Tel's Tales #1
Posted by Concept2 News on the 17th of January 2003
H'Okay. A new year, a new start. We at the Indoor Rowing News know very little; in fact, we got fired from our last job at an M&M's factory for throwing away all the Ws. Or for nicking Des O'Connor's joke book, one of the two anyway. Fortunately, however, we do know plenty of smart cookies. As well as three times Olympic rowing coach Terry O'Neill, we also have various top flight sport psychologists, sport scientists, engineers and doctors on hand to answer any question you might have. Just pop it in an e-mail and send it to [email protected] or [email protected], it's all gravy.John Brooks: Looking back at my training diary I realise that I'll be competing at the British IRC not having trained at faster than my intended race pace (1:37.5) for distances over 500m. This is because the rest intervals I've been using for my two minute (750m) and four minute (1250m) intervals have been too short (i.e. two minutes or four minutes only). I'm confident I could do multiple 750m or 1000m at faster than 1:37.5 but I would need to take a longer rest interval (possibly as much as four or five minutes between the 750m intervals). I was wondering how important you think it is to row 750m or 1000m intervals at faster than race pace. If you think I should be doing this, I would extend the rest interval and do say 4x4minutes with six or eight minutes rest.

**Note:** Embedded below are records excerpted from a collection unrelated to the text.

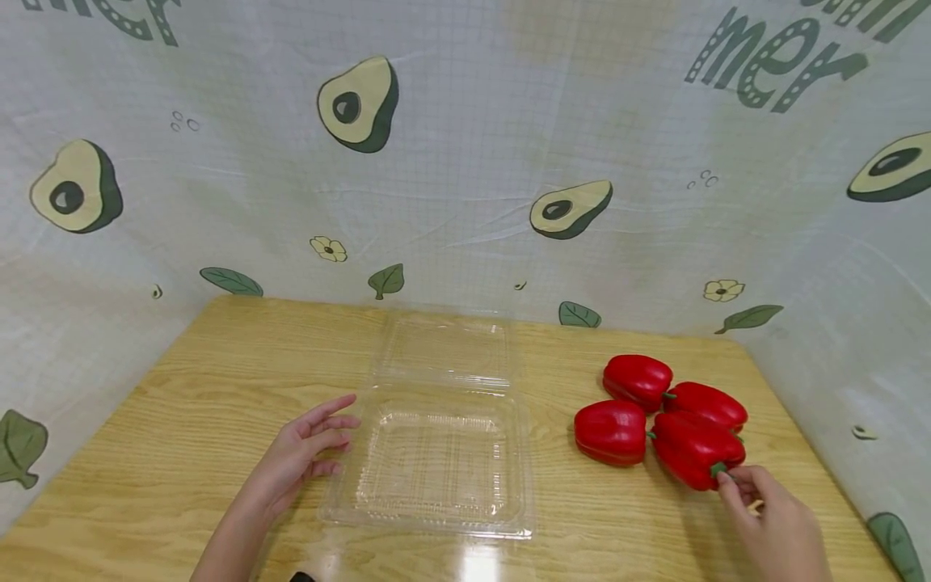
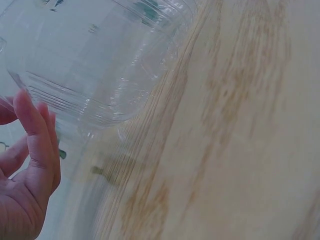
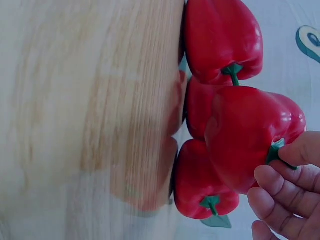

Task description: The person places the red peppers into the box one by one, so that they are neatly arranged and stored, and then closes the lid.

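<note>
A glossy, lobed red bell pepper [image 1: 694, 444] with a green stem [image 1: 718, 468] is near the worktop's [image 1: 563, 505] right edge, beside three similar peppers [image 1: 609, 433]. The right grip [image 1: 780, 519] pinches its stem, the pepper lying just beyond the fingertips [image 3: 269, 179]; the left grip [image 1: 301, 449], fingers [image 1: 329, 410] parted, is beside a clear plastic clamshell [image 1: 431, 473].

Bright, even light with one glare patch

The head view is bright and fairly sharp. A white glare patch [image 1: 480, 562] sits low in frame on the surface [image 1: 182, 388]; small glints dot the clear container [image 1: 529, 477] and red peppers [image 1: 609, 433]. Shadows are soft. Both wrist views look paler and hazier, wood grain smeared; the right one shows the peppers dimly reflected.
</note>
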`<action>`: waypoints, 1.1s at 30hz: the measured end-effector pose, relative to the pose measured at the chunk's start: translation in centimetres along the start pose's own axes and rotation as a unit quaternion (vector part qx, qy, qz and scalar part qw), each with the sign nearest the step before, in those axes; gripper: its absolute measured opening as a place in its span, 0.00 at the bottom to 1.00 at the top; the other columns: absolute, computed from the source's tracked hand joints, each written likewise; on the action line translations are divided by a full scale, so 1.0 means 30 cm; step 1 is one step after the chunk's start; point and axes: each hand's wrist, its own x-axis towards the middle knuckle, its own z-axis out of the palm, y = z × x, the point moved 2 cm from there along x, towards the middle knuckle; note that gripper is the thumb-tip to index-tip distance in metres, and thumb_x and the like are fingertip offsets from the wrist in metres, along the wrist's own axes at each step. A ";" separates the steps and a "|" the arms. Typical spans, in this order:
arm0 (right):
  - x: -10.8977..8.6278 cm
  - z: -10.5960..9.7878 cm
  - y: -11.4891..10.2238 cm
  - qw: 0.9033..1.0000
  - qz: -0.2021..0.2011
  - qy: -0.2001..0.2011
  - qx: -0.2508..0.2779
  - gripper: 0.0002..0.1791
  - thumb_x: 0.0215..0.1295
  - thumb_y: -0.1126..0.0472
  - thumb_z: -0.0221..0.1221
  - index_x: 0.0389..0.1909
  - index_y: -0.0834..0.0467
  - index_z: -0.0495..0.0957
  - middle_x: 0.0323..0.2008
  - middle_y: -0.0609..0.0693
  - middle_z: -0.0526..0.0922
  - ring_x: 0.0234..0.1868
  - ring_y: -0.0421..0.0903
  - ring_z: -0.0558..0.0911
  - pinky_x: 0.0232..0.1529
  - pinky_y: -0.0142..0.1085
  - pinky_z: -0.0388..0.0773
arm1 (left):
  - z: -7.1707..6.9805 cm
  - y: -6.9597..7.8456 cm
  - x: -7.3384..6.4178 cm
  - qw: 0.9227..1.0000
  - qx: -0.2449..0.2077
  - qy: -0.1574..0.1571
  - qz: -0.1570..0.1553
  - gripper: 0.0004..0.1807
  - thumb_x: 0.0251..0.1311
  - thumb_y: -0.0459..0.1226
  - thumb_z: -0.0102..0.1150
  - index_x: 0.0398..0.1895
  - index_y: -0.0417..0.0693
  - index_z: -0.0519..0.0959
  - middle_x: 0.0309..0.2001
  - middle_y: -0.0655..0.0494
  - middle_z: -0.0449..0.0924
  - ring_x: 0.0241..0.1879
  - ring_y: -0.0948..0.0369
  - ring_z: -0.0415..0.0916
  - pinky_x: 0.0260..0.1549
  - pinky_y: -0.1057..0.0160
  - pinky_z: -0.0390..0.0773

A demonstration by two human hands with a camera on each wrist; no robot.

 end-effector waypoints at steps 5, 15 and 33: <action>0.005 -0.007 0.001 0.999 0.035 -0.007 -0.008 0.06 0.58 0.65 0.60 0.30 0.66 0.76 0.18 0.50 0.78 0.18 0.32 0.67 0.19 0.25 0.66 | 0.000 0.000 0.001 1.000 0.001 -0.002 -0.002 0.35 0.59 0.35 0.56 0.70 0.44 0.56 0.46 0.62 0.74 0.36 0.66 0.74 0.30 0.69 0.79; 0.002 -0.040 -0.025 0.997 0.074 -0.021 0.001 0.09 0.62 0.63 0.58 0.34 0.67 0.75 0.23 0.55 0.79 0.21 0.37 0.69 0.20 0.19 0.61 | -0.002 -0.001 0.002 1.000 0.000 -0.001 -0.003 0.35 0.59 0.36 0.57 0.69 0.45 0.57 0.47 0.61 0.74 0.37 0.66 0.74 0.30 0.69 0.79; -0.015 -0.051 -0.087 0.998 0.021 0.042 0.033 0.07 0.59 0.62 0.60 0.30 0.64 0.77 0.23 0.54 0.80 0.21 0.20 0.60 0.21 0.12 0.58 | -0.002 0.000 0.006 1.000 -0.006 -0.002 -0.007 0.35 0.59 0.36 0.57 0.69 0.45 0.56 0.46 0.62 0.75 0.37 0.66 0.74 0.30 0.69 0.79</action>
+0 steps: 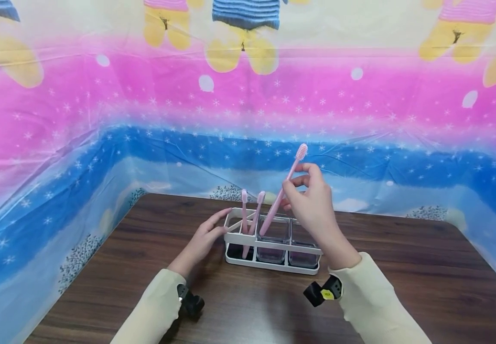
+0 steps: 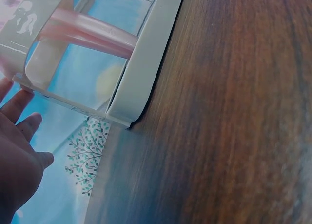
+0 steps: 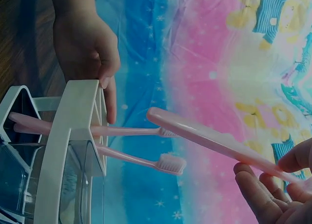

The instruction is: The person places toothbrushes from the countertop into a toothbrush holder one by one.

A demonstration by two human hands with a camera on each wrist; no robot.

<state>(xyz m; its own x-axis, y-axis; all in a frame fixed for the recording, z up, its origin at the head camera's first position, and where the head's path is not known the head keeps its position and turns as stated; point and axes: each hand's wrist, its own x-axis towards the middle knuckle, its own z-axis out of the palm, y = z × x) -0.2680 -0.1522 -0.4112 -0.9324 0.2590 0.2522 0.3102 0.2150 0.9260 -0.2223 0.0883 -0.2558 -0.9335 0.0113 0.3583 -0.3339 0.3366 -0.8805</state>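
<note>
My right hand [image 1: 314,200] pinches a pink toothbrush [image 1: 276,203] between thumb and fingers, bristle head up and handle slanting down to the left. In the right wrist view this toothbrush [image 3: 204,138] is apart from the holder, its handle end pointing toward it. The white toothbrush holder [image 1: 274,244] stands on the table, with two more pink toothbrushes [image 1: 244,212] upright and leaning in its left compartment. Fingers of my left hand [image 1: 202,241], mostly straight and spread, touch the holder's upper left end. From the left wrist, the holder's end frame [image 2: 141,68] appears close up.
Clear square cups, a middle one [image 1: 271,254] and a right one [image 1: 303,259], sit in the holder's other compartments. Below is a dark wood table [image 1: 239,310]. A patterned pink and blue cloth [image 1: 248,100] hangs behind the table and along its sides.
</note>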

I presume my target would then be to reduce the rest interval over time whilst maintaining sub race pace?Terry O'Neill: The benefit of training above race pace at both stroke rate and race pace is to create Headroom. If your maximum rate and pace during training are race pace then, as soon as you start you are already rowing on your limit. By introducing elements of training at above race pace, you can determine your absolute limit. From this, you can then row at a lower percentage of this maximum, which not only gives you a big psychological boost, but is also a more effective way to train. I don't think you would need to extend your rests to eight minutes. Once your heart rate has dropped to warm up level (approximately twice resting pace) you should be ready to go.